* **Work order**:
Each line in the listing is to be restated exactly.
══ Data shown ══
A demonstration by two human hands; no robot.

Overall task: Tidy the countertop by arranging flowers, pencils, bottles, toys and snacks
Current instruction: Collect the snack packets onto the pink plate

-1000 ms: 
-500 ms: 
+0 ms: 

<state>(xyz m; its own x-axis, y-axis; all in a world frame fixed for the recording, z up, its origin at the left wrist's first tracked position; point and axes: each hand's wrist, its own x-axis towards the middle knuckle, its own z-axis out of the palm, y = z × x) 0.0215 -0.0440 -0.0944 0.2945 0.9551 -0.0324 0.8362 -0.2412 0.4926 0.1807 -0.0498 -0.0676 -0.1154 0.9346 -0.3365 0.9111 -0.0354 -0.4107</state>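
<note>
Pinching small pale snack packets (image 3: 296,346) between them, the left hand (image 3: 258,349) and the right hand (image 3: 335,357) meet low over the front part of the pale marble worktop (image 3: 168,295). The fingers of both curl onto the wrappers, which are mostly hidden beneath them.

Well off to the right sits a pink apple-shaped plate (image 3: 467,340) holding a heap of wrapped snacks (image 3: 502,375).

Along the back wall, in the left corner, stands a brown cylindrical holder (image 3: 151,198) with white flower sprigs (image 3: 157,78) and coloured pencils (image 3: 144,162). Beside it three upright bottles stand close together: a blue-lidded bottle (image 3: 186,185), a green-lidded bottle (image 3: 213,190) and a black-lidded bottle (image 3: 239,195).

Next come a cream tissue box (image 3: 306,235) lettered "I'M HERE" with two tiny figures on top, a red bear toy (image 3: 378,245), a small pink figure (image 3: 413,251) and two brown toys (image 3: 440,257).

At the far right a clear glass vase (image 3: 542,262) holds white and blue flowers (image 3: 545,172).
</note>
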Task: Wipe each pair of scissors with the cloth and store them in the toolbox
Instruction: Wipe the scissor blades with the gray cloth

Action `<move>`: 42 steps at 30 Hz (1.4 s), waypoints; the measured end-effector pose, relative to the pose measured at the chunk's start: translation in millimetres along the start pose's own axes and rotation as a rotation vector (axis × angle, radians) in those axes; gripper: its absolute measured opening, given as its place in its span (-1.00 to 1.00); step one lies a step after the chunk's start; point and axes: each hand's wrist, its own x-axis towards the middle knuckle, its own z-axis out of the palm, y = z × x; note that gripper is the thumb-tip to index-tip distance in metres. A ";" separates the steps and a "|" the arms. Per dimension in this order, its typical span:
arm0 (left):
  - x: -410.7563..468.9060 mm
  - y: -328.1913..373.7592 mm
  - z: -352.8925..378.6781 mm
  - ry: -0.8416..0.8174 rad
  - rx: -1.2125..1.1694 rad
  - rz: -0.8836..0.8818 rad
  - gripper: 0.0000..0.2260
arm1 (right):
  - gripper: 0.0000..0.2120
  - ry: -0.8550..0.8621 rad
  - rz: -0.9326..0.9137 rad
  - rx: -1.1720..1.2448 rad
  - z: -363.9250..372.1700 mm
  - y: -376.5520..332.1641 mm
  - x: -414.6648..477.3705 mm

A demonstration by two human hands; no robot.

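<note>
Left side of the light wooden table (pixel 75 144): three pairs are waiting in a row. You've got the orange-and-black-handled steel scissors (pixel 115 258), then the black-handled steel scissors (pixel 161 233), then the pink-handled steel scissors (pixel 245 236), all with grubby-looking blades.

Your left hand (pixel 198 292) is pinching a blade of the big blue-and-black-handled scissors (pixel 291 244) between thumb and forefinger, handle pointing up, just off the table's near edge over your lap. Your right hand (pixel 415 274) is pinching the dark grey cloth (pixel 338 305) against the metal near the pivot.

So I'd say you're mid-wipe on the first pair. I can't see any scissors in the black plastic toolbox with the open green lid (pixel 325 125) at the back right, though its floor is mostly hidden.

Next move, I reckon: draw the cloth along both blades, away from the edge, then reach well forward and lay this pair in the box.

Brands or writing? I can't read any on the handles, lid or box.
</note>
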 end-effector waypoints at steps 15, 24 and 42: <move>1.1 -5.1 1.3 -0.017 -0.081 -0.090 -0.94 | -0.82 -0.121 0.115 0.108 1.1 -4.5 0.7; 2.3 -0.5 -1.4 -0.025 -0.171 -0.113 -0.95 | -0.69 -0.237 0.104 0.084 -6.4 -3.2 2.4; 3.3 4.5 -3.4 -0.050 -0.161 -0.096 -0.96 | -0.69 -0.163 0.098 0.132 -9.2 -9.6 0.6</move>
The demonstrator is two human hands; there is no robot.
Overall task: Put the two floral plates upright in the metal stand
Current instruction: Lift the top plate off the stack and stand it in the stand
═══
* **Response to the task**:
A demonstration by two human hands; no robot.

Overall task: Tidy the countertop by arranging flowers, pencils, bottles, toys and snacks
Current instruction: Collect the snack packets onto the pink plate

-1000 ms: 
-500 ms: 
+0 ms: 

<state>(xyz m; its own x-axis, y-axis; all in a world frame fixed for the recording, z up, its origin at the left wrist's first tracked position; point and axes: each hand's wrist, its own x-axis towards the middle knuckle, its own z-axis out of the palm, y = z × x) 0.0215 -0.0440 -0.0944 0.2945 0.9551 -0.0324 0.8362 -0.2412 0.4926 0.1807 -0.0498 -0.0676 -0.1154 0.9346 -0.3365 0.9111 -0.0354 -0.4107</state>
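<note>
Pinching small pale snack packets (image 3: 296,346) between them, the left hand (image 3: 258,349) and the right hand (image 3: 335,357) meet low over the front part of the pale marble worktop (image 3: 168,295). The fingers of both curl onto the wrappers, which are mostly hidden beneath them.

Well off to the right sits a pink apple-shaped plate (image 3: 467,340) holding a heap of wrapped snacks (image 3: 502,375).

Along the back wall, in the left corner, stands a brown cylindrical holder (image 3: 151,198) with white flower sprigs (image 3: 157,78) and coloured pencils (image 3: 144,162). Beside it three upright bottles stand close together: a blue-lidded bottle (image 3: 186,185), a green-lidded bottle (image 3: 213,190) and a black-lidded bottle (image 3: 239,195).

Next come a cream tissue box (image 3: 306,235) lettered "I'M HERE" with two tiny figures on top, a red bear toy (image 3: 378,245), a small pink figure (image 3: 413,251) and two brown toys (image 3: 440,257).

At the far right a clear glass vase (image 3: 542,262) holds white and blue flowers (image 3: 545,172).
</note>
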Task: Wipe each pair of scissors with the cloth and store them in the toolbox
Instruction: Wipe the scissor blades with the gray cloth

Action `<move>`: 42 steps at 30 Hz (1.4 s), waypoints; the measured end-effector pose, relative to the pose measured at the chunk's start: translation in millimetres along the start pose's own axes and rotation as a rotation vector (axis × angle, radians) in those axes; gripper: its absolute measured opening, given as its place in its span (-1.00 to 1.00); step one lies a step after the chunk's start; point and axes: each hand's wrist, its own x-axis towards the middle knuckle, its own z-axis out of the palm, y = z × x; note that gripper is the thumb-tip to index-tip distance in metres. A ";" separates the steps and a "|" the arms. Per dimension in this order, its typical span:
arm0 (left):
  - x: -410.7563..468.9060 mm
  - y: -328.1913..373.7592 mm
  - z: -352.8925..378.6781 mm
  - ry: -0.8416..0.8174 rad
  - rx: -1.2125..1.1694 rad
  - rz: -0.8836..0.8818 rad
  - gripper: 0.0000..0.2260
arm1 (right):
  - gripper: 0.0000..0.2120
  - ry: -0.8550..0.8621 rad
  - rz: -0.9326..0.9137 rad
  - rx: -1.1720..1.2448 rad
  - z: -363.9250..372.1700 mm
  - y: -376.5520..332.1641 mm
  - x: -414.6648..477.3705 mm

A demonstration by two human hands; no robot.

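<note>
Left side of the light wooden table (pixel 75 144): three pairs are waiting in a row. You've got the orange-and-black-handled steel scissors (pixel 115 258), then the black-handled steel scissors (pixel 161 233), then the pink-handled steel scissors (pixel 245 236), all with grubby-looking blades.

Your left hand (pixel 198 292) is pinching a blade of the big blue-and-black-handled scissors (pixel 291 244) between thumb and forefinger, handle pointing up, just off the table's near edge over your lap. Your right hand (pixel 415 274) is pinching the dark grey cloth (pixel 338 305) against the metal near the pivot.

So I'd say you're mid-wipe on the first pair. I can't see any scissors in the black plastic toolbox with the open green lid (pixel 325 125) at the back right, though its floor is mostly hidden.

Next move, I reckon: draw the cloth along both blades, away from the edge, then reach well forward and lay this pair in the box.

Brands or writing? I can't read any on the handles, lid or box.
</note>
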 end-effector waypoints at steps 15, 24 and 42: <move>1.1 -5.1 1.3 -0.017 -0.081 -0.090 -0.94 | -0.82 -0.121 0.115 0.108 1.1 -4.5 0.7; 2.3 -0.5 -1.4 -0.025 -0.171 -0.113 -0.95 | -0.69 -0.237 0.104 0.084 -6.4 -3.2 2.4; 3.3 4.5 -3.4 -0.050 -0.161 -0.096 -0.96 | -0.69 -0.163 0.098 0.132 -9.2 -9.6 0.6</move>
The demonstrator is two human hands; there is no robot.
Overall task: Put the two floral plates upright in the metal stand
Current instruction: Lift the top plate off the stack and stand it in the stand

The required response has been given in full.